New Delhi metallo-beta-lactamase 1 (NDM-1) is a key enzyme that the pathogen Klebsiella pneumonia uses to hydrolyze almost all beta-lactam antibiotics. It is currently unclear why NDM-1 has a broad spectrum of activity. Docking of the representatives of the beta-lactam families into the active site of NDM-1 is reported here.

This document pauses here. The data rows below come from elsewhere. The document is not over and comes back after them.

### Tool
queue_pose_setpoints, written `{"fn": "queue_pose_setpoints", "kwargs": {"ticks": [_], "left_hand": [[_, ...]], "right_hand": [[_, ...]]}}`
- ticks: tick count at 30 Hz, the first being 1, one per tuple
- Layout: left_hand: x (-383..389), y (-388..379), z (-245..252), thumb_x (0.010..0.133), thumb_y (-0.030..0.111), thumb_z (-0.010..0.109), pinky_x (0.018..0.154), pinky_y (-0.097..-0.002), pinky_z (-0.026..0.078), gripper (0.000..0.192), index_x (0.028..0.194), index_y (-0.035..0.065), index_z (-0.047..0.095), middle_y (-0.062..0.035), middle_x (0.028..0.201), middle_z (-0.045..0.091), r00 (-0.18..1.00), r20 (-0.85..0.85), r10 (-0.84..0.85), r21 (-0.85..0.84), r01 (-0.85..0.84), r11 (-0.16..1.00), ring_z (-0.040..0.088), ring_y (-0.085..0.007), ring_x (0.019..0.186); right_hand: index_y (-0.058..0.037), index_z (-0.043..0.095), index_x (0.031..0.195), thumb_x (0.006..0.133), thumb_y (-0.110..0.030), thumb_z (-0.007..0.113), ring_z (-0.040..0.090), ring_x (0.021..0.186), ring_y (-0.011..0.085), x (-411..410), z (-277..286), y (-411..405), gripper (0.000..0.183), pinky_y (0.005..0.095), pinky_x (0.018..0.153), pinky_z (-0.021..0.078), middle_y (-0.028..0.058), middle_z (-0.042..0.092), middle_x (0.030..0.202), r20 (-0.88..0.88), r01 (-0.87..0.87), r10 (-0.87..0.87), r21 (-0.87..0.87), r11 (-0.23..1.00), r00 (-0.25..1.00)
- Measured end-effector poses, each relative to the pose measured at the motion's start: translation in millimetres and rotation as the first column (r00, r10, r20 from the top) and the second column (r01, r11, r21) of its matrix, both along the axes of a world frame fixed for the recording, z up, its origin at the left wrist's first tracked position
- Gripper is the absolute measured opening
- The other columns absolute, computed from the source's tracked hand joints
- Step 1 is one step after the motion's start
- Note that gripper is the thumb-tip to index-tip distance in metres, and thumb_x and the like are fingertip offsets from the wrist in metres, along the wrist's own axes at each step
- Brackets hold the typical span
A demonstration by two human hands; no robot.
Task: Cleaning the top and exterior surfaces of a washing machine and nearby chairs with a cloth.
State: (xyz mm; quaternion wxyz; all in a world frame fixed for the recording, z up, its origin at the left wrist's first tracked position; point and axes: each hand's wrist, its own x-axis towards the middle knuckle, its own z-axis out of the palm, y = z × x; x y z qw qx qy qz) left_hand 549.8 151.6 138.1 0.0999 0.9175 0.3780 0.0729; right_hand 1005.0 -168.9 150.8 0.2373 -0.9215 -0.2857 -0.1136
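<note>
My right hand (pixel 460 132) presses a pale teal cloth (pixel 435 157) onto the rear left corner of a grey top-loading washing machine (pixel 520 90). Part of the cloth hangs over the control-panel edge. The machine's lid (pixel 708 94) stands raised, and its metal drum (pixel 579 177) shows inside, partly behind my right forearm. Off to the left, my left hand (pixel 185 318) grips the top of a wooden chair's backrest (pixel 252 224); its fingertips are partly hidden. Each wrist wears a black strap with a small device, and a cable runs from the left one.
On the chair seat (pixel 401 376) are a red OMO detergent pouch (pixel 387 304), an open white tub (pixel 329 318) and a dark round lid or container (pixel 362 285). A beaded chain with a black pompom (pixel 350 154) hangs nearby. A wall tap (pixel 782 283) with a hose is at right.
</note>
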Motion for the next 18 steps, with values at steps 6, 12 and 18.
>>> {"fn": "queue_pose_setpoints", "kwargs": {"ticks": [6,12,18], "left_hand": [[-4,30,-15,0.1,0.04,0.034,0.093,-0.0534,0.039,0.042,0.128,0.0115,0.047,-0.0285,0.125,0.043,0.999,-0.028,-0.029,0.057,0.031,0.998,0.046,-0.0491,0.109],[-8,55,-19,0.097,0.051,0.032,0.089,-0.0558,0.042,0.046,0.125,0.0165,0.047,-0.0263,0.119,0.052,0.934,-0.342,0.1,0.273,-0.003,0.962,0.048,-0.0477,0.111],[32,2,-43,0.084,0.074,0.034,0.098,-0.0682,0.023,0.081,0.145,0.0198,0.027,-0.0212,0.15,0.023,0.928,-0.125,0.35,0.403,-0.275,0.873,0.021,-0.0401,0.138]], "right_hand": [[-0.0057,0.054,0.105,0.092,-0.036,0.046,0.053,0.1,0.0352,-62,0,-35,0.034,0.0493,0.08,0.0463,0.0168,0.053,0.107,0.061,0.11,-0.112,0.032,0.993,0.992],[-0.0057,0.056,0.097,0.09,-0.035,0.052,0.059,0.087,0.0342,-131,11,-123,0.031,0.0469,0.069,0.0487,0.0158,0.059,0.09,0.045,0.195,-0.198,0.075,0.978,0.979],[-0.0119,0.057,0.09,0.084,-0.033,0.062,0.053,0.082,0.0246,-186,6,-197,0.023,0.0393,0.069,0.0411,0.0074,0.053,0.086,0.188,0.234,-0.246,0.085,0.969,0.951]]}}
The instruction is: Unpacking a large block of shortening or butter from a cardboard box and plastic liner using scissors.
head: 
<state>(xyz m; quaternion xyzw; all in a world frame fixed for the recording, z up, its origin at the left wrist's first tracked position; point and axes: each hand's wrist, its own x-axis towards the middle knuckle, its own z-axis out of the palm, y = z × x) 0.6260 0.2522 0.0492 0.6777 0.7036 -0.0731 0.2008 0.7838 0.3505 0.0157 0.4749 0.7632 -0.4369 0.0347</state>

All the beta-lactams naturally fit the NDM-1 pocket, implying that NDM-1 can accommodate the substrates without dramatic conformation changes. The docking reveals two major binding modes of the beta-lactams, which we tentatively name the S (substrate) and I (inhibitor) conformers. In the S conformers of all the beta-lactams, the amide oxygen and the carboxylic group conservatively interact with two zinc ions, while the substitutions on the fused rings show dramatic differences in their conformations and positions. Since the bridging hydroxide ion/water in the S conformer is at the position for the nucleophilic attack, the S conformation may simulate the true binding of a substrate to NDM-1. The I conformer either blocks or displaces the bridging hydroxide ion/water, such as in the case of aztreonam, and is thus inhibitory. The docking also suggests that substitutions on the beta-lactam ring are required for beta-lactams to bind in the S conformation, and therefore, small beta-lactams such as clavulanic acid would be inhibitors of NDM-1. Finally, our docking shows that moxalactam uses its tyrosyl-carboxylic group to compete with the S conformer and would thus be a poor substrate of NDM-1.